Wednesday, December 10, 2003

The Lime and the Cocoanut
I saw a doctor this morning. I had to get a physical exam to go to graduate school. I got a clean bill of health and positive feedback on exercising, as well as a flu and a tetanus shot.
I feel very positive right now that I have started the process of going into this program. The next steps, I suppose, are to mail the campus health form back in, contact the financial aid office to see if they can tell me anything about money, and make an appointment with my advisor.
I wrote an e-mail to my advisor last week, letting him know I knew he was my advisor, and asking him about how to find out about financial aid.
He's never written back.

Tuesday, December 09, 2003

Waffling
I'm still not sure that getting an MLS is the right thing for me to do. But sometimes I will read or see something about a person my own age or younger that really makes me feel like I've been wasting my life.
I like this blog. Usually, I feel sympathico with what he has to say. But yesterday's posting kinda bummed me out. It was the first entry I read on there that drove the point home that the guy owns a house. He owns it. The posting was about having terrazzo floors put down in his bathrooms. "Bathrooms," plural.
The guy has got to be at least five years younger than me. I know, I know, things come to everybody in their own time, yeah, yeah.

Monday, December 08, 2003

Center Dash Vent
Yesterday afternoon as I was driving back up here from Rob's house I had a strange sensation.
My car, the Chevy Sprint I've had almost a year now, has heater settings so that while warm air is blowing on your feet, fresh air from outside is blowing in through a vent in the middle of the dashboard.
Yesterday afternoon on the road I had a strange feeling of nostalgia, of deja vu. I suddenly remembered driving my old Volkswagen Beetle in the wintertime, and how cold air would rush in through a hole in the middle of the dashboard. But in that car, it wasn't a vent; it was the the hole into the trunk where the radio was supposed to go.
* * * * * * * *
I watched "Brazil" over the weekend on DVD. I had to come home and pull out my VHS tape to make sure, but there were scenes in the version of that movie on the DVD which are not in the version on my tape.

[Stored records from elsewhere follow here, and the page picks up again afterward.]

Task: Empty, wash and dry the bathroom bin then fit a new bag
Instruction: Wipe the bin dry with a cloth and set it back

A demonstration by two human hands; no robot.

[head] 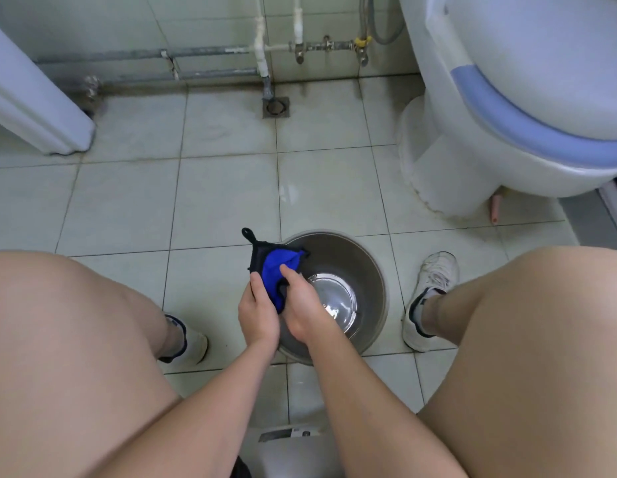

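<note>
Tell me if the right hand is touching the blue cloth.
Touching. The head view shows the right hand with fingers curled onto the blue cloth, over the bin.

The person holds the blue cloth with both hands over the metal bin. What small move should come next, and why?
Probably lower the blue cloth into the metal bin and wipe its inside. Both the left hand and the right hand grip the cloth above the near rim, the bin stands upright with no bag, and its bottom shines as if wet.

Head-worn view, steeply downward, close above tiled floor (pixel 224 188).
</note>
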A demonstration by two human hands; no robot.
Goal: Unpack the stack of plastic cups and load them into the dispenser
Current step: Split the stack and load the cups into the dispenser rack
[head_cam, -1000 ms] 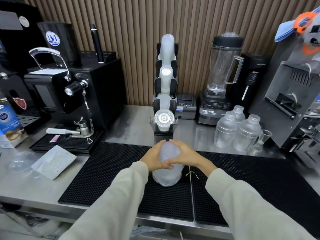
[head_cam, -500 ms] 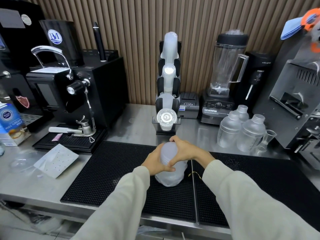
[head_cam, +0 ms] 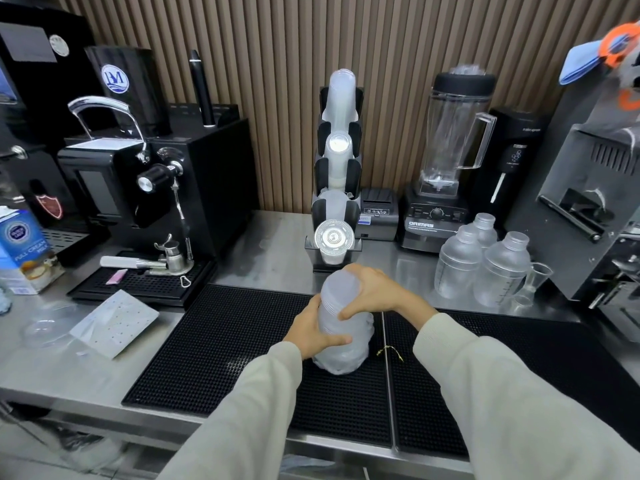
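The lower part of the stack of plastic cups (head_cam: 341, 327) is blurred by its crumpled wrapper (head_cam: 341, 358), and single cups cannot be counted. A steel surface (head_cam: 270, 258) with black rubber mats (head_cam: 214, 344) is seen before a slatted wall. The stack is kept upright on the mat, near the dispenser (head_cam: 337, 174). It is gripped low by the left hand (head_cam: 313, 329), fingers (head_cam: 334, 340) curled around; the top is clasped by the right hand (head_cam: 372, 292).

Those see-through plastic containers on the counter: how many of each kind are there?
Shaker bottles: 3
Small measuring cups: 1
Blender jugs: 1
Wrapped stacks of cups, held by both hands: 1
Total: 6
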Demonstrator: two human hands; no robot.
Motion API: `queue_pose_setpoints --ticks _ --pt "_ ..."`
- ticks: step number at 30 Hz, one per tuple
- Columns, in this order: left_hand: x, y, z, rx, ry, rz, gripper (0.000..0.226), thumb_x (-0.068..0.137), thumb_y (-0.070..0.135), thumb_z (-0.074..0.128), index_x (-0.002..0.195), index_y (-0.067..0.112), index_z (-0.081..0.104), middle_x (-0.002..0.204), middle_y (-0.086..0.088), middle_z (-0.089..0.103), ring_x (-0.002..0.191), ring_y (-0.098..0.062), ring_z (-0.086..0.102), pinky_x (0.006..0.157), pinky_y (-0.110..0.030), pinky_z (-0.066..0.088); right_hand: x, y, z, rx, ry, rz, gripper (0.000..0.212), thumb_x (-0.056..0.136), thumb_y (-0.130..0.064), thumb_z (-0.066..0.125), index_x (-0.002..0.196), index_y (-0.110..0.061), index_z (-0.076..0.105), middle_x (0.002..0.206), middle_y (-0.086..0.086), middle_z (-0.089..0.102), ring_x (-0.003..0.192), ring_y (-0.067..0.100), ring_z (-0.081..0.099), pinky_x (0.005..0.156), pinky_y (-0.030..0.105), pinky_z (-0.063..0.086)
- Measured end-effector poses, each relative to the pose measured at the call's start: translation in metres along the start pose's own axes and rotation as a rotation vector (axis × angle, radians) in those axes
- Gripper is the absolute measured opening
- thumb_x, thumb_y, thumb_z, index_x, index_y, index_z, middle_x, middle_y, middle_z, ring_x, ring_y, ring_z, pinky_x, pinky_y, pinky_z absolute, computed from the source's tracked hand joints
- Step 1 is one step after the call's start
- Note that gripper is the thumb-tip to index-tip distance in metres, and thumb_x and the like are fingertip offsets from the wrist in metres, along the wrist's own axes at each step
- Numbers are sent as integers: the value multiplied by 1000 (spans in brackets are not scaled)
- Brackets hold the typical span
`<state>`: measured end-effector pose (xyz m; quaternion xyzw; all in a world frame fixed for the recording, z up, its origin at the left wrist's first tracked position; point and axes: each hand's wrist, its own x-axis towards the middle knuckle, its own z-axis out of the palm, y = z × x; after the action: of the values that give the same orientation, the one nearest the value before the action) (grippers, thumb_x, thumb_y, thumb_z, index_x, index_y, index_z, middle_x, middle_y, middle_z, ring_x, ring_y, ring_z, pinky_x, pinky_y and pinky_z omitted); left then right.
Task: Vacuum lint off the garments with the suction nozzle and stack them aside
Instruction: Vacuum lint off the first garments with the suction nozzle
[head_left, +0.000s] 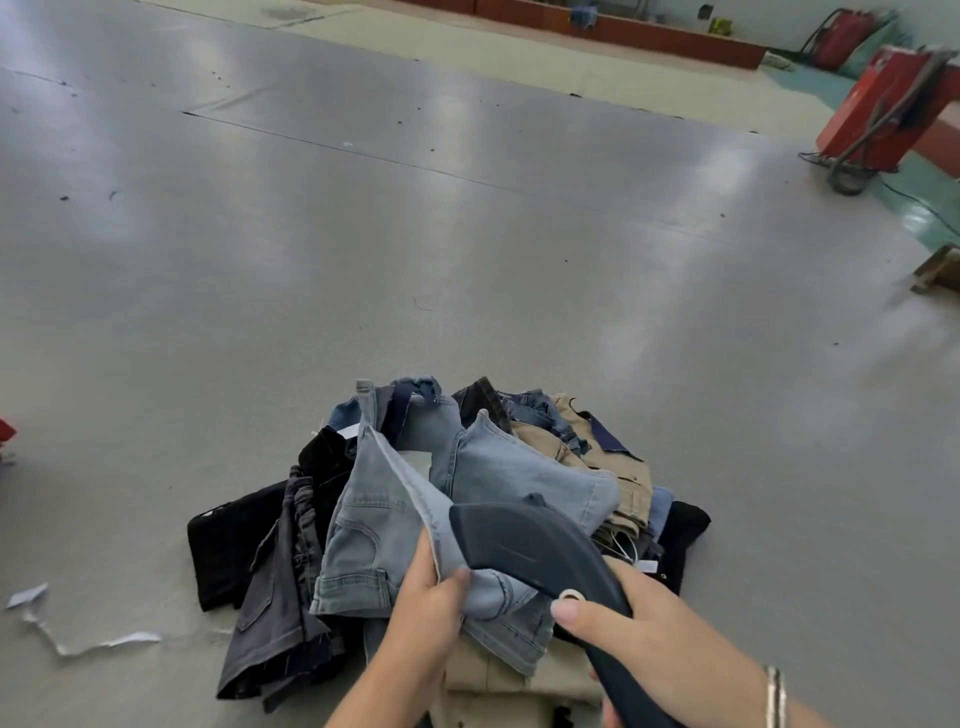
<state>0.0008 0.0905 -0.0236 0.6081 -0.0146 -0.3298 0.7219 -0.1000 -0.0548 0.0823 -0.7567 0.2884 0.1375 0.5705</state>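
Gripping the light-blue jeans (483, 467) in my left hand (434, 608), I hold the suction nozzle (524, 545) against them with my right hand (644, 629), atop the garment pile (291, 545).

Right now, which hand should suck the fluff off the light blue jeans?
Probably the right hand: it already grips the suction nozzle, whose head lies against the light blue jeans. The left hand pinches the jeans' edge, holding them up.

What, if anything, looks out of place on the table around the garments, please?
A torn white paper strip lies loose on the grey table left of the garment pile; dark thread bits are scattered farther out.
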Motion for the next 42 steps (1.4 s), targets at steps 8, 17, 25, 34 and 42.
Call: queue_pose_setpoints --ticks 8,17,25,34,42 --pt "-4 11 -5 154 -15 121 58 94 -12 40 125 36 50 126 20 60 121 5 50 100 -16 41 23 -27 9 44 -117 59 29 86 -40 64 102 -19 51 74 7 60 43 21 60 40 23 47" --pt "-4 4 -4 205 -39 131 58 94 -14 36 135 26 47 135 12 54 125 4 47 108 -18 37 40 -27 1 90 -109 76 35 86 -39 65 103 -13 50 59 6 60 41 22 60 39 26 49" --pt "3 7 4 -244 156 -50 45 90 -18 33 109 11 61 83 1 73 84 -15 67 66 -23 53 43 -33 -21 159 18 25 36 88 -34 64 107 -6 51 52 8 60 40 21 58 39 26 48" --pt "-1 8 8 -342 88 -210 34 91 -5 49 122 2 60 109 -24 69 100 -38 64 91 -48 50 22 -23 -10 106 -194 136 29 87 -38 65 96 -14 50 55 4 61 42 22 60 43 27 52" --pt "-7 5 9 -221 -42 -210 49 91 -17 42 134 5 49 116 -17 63 113 -36 57 102 -44 41 45 -33 -12 106 -173 105 31 88 -35 64 95 -8 50 55 7 61 40 21 59 39 26 49"
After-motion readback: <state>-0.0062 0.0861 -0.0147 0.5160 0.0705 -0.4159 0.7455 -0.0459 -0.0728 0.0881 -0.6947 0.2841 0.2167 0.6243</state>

I feel cheated.
I also have to admit that although the first time I saw that movie was in 1988, and I have seen it countless times since, because I was so fascinated with the sets and the cool machines, I never realised just how pathetic and delusional Sam Lowery is. I used to think he was the sympathetic struggler in a totalitarian society. Now I think he's a pathetic dreamer whose attempts to bring his dreams into reality are ham-handed disasters.